The answer is one number: how many lines in the data below hold "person".

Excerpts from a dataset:
··········

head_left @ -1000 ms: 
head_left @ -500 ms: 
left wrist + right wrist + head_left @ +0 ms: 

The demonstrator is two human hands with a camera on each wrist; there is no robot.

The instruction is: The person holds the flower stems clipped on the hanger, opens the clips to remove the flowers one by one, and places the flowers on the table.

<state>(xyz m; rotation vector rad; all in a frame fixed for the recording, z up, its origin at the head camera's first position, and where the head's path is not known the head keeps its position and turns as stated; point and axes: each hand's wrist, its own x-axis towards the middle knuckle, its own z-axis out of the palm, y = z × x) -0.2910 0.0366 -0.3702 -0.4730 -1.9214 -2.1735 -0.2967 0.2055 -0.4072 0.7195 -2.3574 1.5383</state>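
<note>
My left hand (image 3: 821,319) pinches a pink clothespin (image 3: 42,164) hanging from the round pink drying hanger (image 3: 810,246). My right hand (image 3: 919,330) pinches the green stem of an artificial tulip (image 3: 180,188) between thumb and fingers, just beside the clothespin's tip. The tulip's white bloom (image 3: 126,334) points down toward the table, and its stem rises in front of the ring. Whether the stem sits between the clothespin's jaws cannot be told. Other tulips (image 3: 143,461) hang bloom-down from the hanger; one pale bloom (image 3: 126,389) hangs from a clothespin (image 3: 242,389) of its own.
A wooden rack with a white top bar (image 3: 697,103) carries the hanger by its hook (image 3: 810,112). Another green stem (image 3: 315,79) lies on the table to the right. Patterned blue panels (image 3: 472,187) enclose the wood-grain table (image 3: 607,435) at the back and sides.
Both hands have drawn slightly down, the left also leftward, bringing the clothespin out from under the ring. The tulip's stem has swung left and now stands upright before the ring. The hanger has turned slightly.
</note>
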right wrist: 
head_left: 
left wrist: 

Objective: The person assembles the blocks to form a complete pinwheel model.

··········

→ Answer box
2